§ **Action item**
Your answer should be the full set of entries, given again without alteration.
============
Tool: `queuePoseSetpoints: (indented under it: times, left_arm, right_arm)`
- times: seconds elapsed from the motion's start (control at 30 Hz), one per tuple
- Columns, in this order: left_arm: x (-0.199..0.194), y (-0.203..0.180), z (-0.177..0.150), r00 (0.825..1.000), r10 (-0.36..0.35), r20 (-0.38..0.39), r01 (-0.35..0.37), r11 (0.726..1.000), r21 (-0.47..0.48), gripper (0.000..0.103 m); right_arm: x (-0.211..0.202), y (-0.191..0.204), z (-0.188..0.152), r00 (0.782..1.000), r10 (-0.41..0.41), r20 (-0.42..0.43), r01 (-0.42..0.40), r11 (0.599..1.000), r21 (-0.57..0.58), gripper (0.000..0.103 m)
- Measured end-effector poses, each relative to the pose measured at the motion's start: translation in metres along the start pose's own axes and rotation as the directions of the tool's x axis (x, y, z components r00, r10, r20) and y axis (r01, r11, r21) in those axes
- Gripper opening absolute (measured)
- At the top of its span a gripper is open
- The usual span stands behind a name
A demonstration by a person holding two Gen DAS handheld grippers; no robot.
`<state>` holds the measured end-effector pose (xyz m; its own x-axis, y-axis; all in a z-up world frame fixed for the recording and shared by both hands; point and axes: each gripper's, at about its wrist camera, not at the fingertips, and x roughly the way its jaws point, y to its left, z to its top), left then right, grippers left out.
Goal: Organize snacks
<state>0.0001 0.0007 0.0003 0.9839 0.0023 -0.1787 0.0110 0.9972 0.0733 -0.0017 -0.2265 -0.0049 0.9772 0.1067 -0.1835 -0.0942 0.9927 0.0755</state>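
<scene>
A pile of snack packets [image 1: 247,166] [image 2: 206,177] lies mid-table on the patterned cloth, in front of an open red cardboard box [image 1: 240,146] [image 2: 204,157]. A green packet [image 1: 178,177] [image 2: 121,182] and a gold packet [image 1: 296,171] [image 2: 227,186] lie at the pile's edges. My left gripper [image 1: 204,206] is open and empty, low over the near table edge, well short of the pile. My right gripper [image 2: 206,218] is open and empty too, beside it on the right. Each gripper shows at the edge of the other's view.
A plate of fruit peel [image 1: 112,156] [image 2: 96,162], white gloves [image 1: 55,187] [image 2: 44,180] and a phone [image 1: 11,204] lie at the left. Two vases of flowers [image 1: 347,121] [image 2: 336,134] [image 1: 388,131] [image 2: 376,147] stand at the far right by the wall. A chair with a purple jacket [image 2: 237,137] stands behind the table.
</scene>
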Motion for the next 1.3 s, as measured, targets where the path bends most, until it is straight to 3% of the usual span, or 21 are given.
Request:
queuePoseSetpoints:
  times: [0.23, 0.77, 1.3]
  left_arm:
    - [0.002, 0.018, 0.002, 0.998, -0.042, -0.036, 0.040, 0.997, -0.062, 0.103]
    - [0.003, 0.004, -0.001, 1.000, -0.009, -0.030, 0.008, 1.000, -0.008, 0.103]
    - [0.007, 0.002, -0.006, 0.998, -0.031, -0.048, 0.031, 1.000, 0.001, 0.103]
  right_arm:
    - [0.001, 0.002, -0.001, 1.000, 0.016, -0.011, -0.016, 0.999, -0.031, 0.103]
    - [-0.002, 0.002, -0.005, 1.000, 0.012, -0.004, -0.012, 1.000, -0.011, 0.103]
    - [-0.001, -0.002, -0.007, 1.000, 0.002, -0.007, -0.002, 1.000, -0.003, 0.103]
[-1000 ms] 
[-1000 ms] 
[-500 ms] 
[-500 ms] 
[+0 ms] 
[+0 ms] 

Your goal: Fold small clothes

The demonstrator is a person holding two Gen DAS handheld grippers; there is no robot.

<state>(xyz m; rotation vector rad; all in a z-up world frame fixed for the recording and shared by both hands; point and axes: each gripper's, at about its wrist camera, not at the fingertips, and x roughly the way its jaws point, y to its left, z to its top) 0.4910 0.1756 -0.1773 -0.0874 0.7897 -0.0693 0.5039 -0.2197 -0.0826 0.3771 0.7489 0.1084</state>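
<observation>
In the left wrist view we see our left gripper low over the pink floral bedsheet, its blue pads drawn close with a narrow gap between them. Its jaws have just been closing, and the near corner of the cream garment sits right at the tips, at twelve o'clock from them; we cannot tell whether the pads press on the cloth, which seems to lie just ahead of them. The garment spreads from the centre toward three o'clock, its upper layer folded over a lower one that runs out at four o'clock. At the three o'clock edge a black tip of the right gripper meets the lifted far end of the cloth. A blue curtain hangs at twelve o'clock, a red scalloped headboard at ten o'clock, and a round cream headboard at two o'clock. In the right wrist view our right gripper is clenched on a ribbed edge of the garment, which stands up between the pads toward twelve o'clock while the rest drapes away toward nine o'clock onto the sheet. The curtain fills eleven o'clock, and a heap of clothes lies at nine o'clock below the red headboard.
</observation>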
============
§ **Response to the exercise**
Tool: `queuePoseSetpoints: (indented under it: times, left_arm, right_arm)`
- times: seconds elapsed from the motion's start (control at 30 Hz), one per tuple
- Columns, in this order: left_arm: x (-0.199..0.194), y (-0.203..0.180), z (-0.177..0.150), r00 (0.825..1.000), r10 (-0.36..0.35), r20 (-0.38..0.39), r01 (-0.35..0.37), r11 (0.726..1.000), r21 (-0.47..0.48), gripper (0.000..0.103 m); right_arm: x (-0.211..0.202), y (-0.191..0.204), z (-0.188..0.152), r00 (0.782..1.000), r10 (-0.41..0.41), r20 (-0.42..0.43), r01 (-0.42..0.40), r11 (0.599..1.000), r21 (-0.57..0.58), gripper (0.000..0.103 m)
- Measured end-effector poses, each relative to the pose measured at the motion's start: translation in metres along the start pose's own axes and rotation as the directions of the tool's x axis (x, y, z components r00, r10, r20) and y axis (r01, r11, r21) in those axes
- Gripper opening absolute (measured)
- At the top of its span a gripper is open
- The usual span stands behind a name
A demonstration by a person holding two Gen DAS handheld grippers; no robot.
`<state>` holds the measured end-effector pose (xyz m; its own x-axis, y-axis; all in a z-up world frame fixed for the recording and shared by both hands; point and axes: each gripper's, at about its wrist camera, not at the fingertips, and x roughly the way its jaws point, y to its left, z to its top), left then right, grippers left out.
Goal: Organize snacks
<state>0.0001 0.0007 0.0003 0.9839 0.0023 -0.1787 0.0110 0.9972 0.0733 -0.0017 -0.2265 -0.0049 0.9772 0.1067 -0.1835 -0.0942 0.9927 0.0755</state>
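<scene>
A pile of snack packets [image 1: 247,166] [image 2: 206,177] lies mid-table on the patterned cloth, in front of an open red cardboard box [image 1: 240,146] [image 2: 204,157]. A green packet [image 1: 178,177] [image 2: 121,182] and a gold packet [image 1: 296,171] [image 2: 227,186] lie at the pile's edges. My left gripper [image 1: 204,206] is open and empty, low over the near table edge, well short of the pile. My right gripper [image 2: 206,218] is open and empty too, beside it on the right. Each gripper shows at the edge of the other's view.
A plate of fruit peel [image 1: 112,156] [image 2: 96,162], white gloves [image 1: 55,187] [image 2: 44,180] and a phone [image 1: 11,204] lie at the left. Two vases of flowers [image 1: 347,121] [image 2: 336,134] [image 1: 388,131] [image 2: 376,147] stand at the far right by the wall. A chair with a purple jacket [image 2: 237,137] stands behind the table.
</scene>
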Motion for the next 1.3 s, as measured, targets where the path bends most, until it is straight to 3% of the usual span, or 21 are given.
Request:
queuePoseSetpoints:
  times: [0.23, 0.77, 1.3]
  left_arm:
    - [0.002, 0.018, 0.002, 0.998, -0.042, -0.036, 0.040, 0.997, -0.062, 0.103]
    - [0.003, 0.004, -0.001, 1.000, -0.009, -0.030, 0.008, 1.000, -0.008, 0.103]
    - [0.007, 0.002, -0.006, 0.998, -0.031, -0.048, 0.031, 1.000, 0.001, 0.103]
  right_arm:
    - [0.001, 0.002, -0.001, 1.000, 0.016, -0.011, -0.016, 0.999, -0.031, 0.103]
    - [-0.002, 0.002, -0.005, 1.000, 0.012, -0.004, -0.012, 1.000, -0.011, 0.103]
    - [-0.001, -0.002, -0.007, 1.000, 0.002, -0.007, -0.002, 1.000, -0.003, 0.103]
[-1000 ms] 
[-1000 ms] 
[-500 ms] 
[-500 ms] 
[+0 ms] 
[+0 ms] 

Your goal: Fold small clothes

The demonstrator is a person holding two Gen DAS handheld grippers; there is no robot.

<state>(xyz m; rotation vector rad; all in a z-up world frame fixed for the recording and shared by both hands; point and axes: each gripper's, at about its wrist camera, not at the fingertips, and x roughly the way its jaws point, y to its left, z to its top) 0.4910 0.1756 -0.1773 -0.0874 0.7897 -0.0693 0.5039 -0.2197 -0.0826 0.3771 0.7489 0.1084</state>
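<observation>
In the left wrist view we see our left gripper low over the pink floral bedsheet, its blue pads drawn close with a narrow gap between them. Its jaws have just been closing, and the near corner of the cream garment sits right at the tips, at twelve o'clock from them; we cannot tell whether the pads press on the cloth, which seems to lie just ahead of them. The garment spreads from the centre toward three o'clock, its upper layer folded over a lower one that runs out at four o'clock. At the three o'clock edge a black tip of the right gripper meets the lifted far end of the cloth. A blue curtain hangs at twelve o'clock, a red scalloped headboard at ten o'clock, and a round cream headboard at two o'clock. In the right wrist view our right gripper is clenched on a ribbed edge of the garment, which stands up between the pads toward twelve o'clock while the rest drapes away toward nine o'clock onto the sheet. The curtain fills eleven o'clock, and a heap of clothes lies at nine o'clock below the red headboard.
</observation>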

Now the exercise is complete.